Nell’occasione è stato assegnato il premio “Giustizia e Legalità” che il consiglio direttivo del sodalizio, riconoscendone i meriti nei propri campi, ogni anno, conferisce a personalità del mondo della solidarietà sociale, del giornalismo, della cultura, della politica, dell’economia, della ricerca e delle scienze in genere. Per la Calabria, questa volta è toccato anche alla memoria dell’eroe melissese e crotonese Claudio Crea. Crea, nato il 28 marzo 1915, a cinque anni rimane orfano del padre, morto durante la prima guerra mondiale.

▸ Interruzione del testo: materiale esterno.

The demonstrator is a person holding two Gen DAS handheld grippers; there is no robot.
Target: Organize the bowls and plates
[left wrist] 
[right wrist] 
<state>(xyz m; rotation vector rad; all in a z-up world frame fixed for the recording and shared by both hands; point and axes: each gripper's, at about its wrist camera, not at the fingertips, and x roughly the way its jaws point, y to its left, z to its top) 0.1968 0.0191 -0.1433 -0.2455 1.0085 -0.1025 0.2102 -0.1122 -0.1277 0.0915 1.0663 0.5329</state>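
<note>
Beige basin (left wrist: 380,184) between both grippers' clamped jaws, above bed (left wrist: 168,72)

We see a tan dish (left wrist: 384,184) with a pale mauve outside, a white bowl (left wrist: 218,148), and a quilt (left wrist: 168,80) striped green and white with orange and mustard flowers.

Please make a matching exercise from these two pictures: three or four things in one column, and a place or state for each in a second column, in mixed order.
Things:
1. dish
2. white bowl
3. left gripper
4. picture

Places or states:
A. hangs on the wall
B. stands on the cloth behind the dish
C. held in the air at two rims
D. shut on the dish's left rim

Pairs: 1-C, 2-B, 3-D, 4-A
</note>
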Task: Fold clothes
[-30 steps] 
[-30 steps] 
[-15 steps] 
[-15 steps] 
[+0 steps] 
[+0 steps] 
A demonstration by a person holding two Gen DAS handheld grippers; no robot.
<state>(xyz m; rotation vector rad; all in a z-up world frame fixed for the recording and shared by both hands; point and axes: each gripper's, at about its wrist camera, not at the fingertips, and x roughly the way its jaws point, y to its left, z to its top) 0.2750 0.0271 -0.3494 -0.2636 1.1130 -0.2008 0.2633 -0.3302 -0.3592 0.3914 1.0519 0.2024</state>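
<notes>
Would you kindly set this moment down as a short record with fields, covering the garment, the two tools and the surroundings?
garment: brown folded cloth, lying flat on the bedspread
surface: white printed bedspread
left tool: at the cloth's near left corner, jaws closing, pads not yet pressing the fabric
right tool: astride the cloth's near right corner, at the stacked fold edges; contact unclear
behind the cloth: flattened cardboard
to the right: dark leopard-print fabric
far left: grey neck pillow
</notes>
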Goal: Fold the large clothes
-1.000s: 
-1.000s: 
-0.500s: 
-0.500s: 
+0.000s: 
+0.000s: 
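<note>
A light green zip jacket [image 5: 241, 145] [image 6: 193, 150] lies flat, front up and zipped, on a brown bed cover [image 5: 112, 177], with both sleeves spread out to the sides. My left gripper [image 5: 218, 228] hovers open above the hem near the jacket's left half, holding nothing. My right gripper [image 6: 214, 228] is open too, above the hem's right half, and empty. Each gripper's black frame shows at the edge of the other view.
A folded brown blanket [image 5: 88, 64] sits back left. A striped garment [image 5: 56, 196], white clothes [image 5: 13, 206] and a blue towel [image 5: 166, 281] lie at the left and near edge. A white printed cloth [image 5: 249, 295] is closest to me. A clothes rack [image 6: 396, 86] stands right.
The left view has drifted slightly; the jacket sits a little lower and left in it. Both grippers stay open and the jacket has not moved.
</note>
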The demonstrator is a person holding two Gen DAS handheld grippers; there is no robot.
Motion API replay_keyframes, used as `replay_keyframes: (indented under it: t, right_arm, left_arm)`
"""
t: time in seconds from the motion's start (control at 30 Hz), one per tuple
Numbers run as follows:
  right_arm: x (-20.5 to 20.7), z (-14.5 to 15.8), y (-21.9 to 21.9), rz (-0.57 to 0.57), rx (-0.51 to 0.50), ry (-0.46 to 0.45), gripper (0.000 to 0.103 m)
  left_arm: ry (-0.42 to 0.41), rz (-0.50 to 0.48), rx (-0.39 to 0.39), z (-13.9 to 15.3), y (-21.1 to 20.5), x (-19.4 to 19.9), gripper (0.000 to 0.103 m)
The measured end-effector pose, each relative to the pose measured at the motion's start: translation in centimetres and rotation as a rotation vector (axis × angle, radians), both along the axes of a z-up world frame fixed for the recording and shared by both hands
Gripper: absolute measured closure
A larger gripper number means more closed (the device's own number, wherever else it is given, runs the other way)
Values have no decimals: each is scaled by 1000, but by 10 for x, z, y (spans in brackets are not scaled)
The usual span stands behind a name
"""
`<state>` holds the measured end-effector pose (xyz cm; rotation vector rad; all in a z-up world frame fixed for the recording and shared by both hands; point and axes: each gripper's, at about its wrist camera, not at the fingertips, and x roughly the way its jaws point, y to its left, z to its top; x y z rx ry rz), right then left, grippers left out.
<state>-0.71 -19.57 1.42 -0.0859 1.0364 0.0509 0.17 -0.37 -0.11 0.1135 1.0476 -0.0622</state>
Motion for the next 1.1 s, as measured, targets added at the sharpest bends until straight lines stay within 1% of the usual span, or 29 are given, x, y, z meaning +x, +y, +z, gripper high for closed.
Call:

Deve abbandonare la scuola e dedicarsi al lavoro e sotto la guida del fratello maggiore, diviene un ottimo elettricista. Il mestiere è la sua salvezza, quando viene catturato dai tedeschi il 12 settembre 1943. Internato nel lager di Amburgo, si distingue per essere di conforto e di aiuto per gli altri, punto di riferimento per i suoi compagni di prigionia. Liberato dagli americani nel 1945, ritorna nella sua terra e muore nel luglio del 1965. L’attestato è stato consegnato al figlio Giuseppe Crea, delegato provinciale dell’Anioc (Associazione nazionale insigniti onorificenze cavalleresche) di Crotone e vice delegato regionale della Calabria.